Precision-7920-Tower:~$ dmesg |grep nvidia
[ 18.095594] nvidia: loading out-of-tree module taints kernel.
[ 18.095602] nvidia: module license ‘NVIDIA’ taints kernel.
[ 18.101256] nvidia: module verification failed: signature and/or required key missing - tainting kernel
[ 18.108406] nvidia-nvlink: Nvlink Core is being initialized, major device number 241
[ 18.108753] nvidia 0000:03:00.0: vgaarb: changed VGA decodes: olddecodes=io+mem,decodes=none:owns=io+mem
[ 18.108875] nvidia 0000:b3:00.0: enabling device (0100 → 0102)

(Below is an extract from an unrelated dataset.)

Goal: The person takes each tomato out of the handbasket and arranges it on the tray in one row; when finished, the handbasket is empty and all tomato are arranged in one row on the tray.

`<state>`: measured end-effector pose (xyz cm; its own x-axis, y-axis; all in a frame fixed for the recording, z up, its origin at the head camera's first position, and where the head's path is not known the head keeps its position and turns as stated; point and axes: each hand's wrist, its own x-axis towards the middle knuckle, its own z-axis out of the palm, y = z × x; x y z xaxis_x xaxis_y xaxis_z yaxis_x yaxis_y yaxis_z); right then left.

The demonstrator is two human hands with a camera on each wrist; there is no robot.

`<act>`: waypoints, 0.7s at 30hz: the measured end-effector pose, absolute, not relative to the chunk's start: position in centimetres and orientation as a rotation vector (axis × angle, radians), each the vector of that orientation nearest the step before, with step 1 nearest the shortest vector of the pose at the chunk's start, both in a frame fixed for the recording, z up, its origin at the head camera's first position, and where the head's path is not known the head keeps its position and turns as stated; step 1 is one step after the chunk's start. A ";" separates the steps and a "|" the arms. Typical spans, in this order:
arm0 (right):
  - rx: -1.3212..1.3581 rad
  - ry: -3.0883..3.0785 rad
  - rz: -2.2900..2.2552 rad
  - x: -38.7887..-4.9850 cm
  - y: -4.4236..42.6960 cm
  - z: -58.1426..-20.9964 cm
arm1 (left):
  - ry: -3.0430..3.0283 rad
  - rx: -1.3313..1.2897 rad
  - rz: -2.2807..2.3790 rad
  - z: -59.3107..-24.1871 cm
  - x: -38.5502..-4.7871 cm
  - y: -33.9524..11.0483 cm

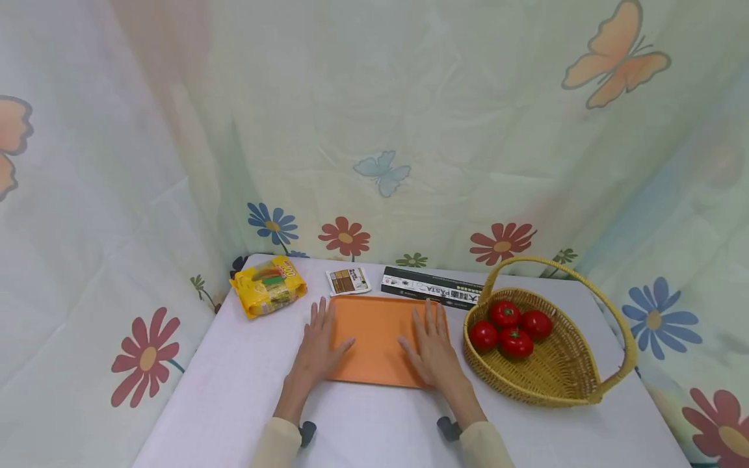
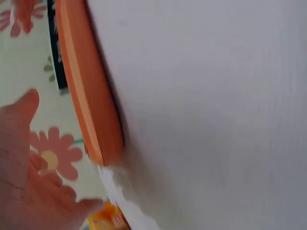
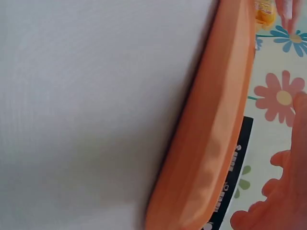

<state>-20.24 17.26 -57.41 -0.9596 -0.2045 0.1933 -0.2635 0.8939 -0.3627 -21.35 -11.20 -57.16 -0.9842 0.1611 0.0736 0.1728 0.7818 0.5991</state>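
Observation:
An orange tray [image 1: 377, 338] lies on the white table, between my two hands in the head view. My left hand [image 1: 318, 344] is at the tray's left edge, fingers extended and thumb pointing inward over it. At the opposite edge is my right hand [image 1: 434, 354], with fingers spread and its thumb also over the tray. Neither hand grips anything; whether they touch the tray is hard to tell. Both wrist views show the tray's near side, with the left hand [image 2: 33, 177] and right hand [image 3: 280, 191] beyond it.
Behind the tray lie a yellow food package [image 1: 270, 286], a small brown-and-white packet [image 1: 349, 281] and a black-and-white pasta box [image 1: 430, 286]. To the right stands a handled wicker basket [image 1: 544, 377] holding several red tomatoes [image 1: 516, 342]. A flower-printed curtain [image 1: 328, 130] surrounds the table.

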 end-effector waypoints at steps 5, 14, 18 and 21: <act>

[ 18.108941] nvidia: probe of 0000:b3:00.0 failed with error -1
[ 18.110475] nvidia-modeset: Loading NVIDIA Kernel Mode Setting Driver for UNIX platforms 384.130 Wed Mar 21 02:59:49 PDT 2018
[ 18.111278] [drm] [nvidia-drm] [GPU ID 0x00000300] Loading driver
[ 18.111279] [drm] Initialized nvidia-drm 0.0.0 20160202 for 0000:03:00.0 on minor 0
[ 19.069915] nvidia-uvm: Loaded the UVM driver in 8 mode, major device number 239
[ 19.782670] caller os_map_kernel_space.part.2+0x6d/0x80 [nvidia] mapping multiple BARs
[ 21.141326] caller os_map_kernel_space.part.2+0x6d/0x80 [nvidia] mapping multiple BARs
[ 21.420157] nvidia-modeset: Allocated GPU:0 (GPU-b3740e00-0d89-fd9a-9a77-396e1bc17e7a) @ PCI:0000:03:00.0
[ 1814.278799] nvidia-modeset: Freed GPU:0 (GPU-b3740e00-0d89-fd9a-9a77-396e1bc17e7a) @ PCI:0000:03:00.0
[ 1984.399010] nvidia-uvm: Unloaded the UVM driver in 8 mode
[ 1984.446293] [drm] [nvidia-drm] [GPU ID 0x00000300] Unloading driver
[ 1984.487992] nvidia-modeset: Unloading
[ 1984.527949] nvidia-nvlink: Unregistered the Nvlink Core, major device number 241
[ 2001.630546] nvidia-nvlink: Nvlink Core is being initialized, major device number 237
[ 2001.631132] nvidia 0000:03:00.0: vgaarb: changed VGA decodes: olddecodes=none,decodes=none:owns=io+mem
[ 2001.731089] nvidia: probe of 0000:b3:00.0 failed with error -1
[ 2001.744559] nvidia-uvm: Loaded the UVM driver in 8 mode, major device number 235
[ 2001.747988] nvidia-modeset: Loading NVIDIA Kernel Mode Setting Driver for UNIX platforms 418.40.04 Fri Mar 15 00:50:21 CDT 2019
[ 2001.751461] [drm] [nvidia-drm] [GPU ID 0x00000300] Loading driver
[ 2001.751464] [drm] Initialized nvidia-drm 0.0.0 20160202 for 0000:03:00.0 on minor 0
[ 2001.753794] [drm] [nvidia-drm] [GPU ID 0x00000300] Unloading driver
[ 2001.792312] nvidia-modeset: Unloading
[ 2001.817120] nvidia-uvm: Unloaded the UVM driver in 8 mode
[ 2001.860391] nvidia-nvlink: Unregistered the Nvlink Core, major device number 237
[ 2016.815377] nvidia-nvlink: Nvlink Core is being initialized, major device number 237
[ 2016.815879] nvidia 0000:03:00.0: vgaarb: changed VGA decodes: olddecodes=none,decodes=none:owns=io+mem
[ 2016.916337] nvidia: probe of 0000:b3:00.0 failed with error -1
[ 2016.921069] nvidia-modeset: Loading NVIDIA Kernel Mode Setting Driver for UNIX platforms 418.40.04 Fri Mar 15 00:50:21 CDT 2019
[ 2016.922813] [drm] [nvidia-drm] [GPU ID 0x00000300] Loading driver
[ 2016.922817] [drm] Initialized nvidia-drm 0.0.0 20160202 for 0000:03:00.0 on minor 0
[ 2060.506297] caller os_map_kernel_space.part.6+0x6d/0x80 [nvidia] mapping multiple BARs

nvidia-bug-report.log.gz (1020 KB)

[   16.833153] pci 0000:b2:00.0: BAR 15: no space for [mem size 0xc00000000 64bit pref]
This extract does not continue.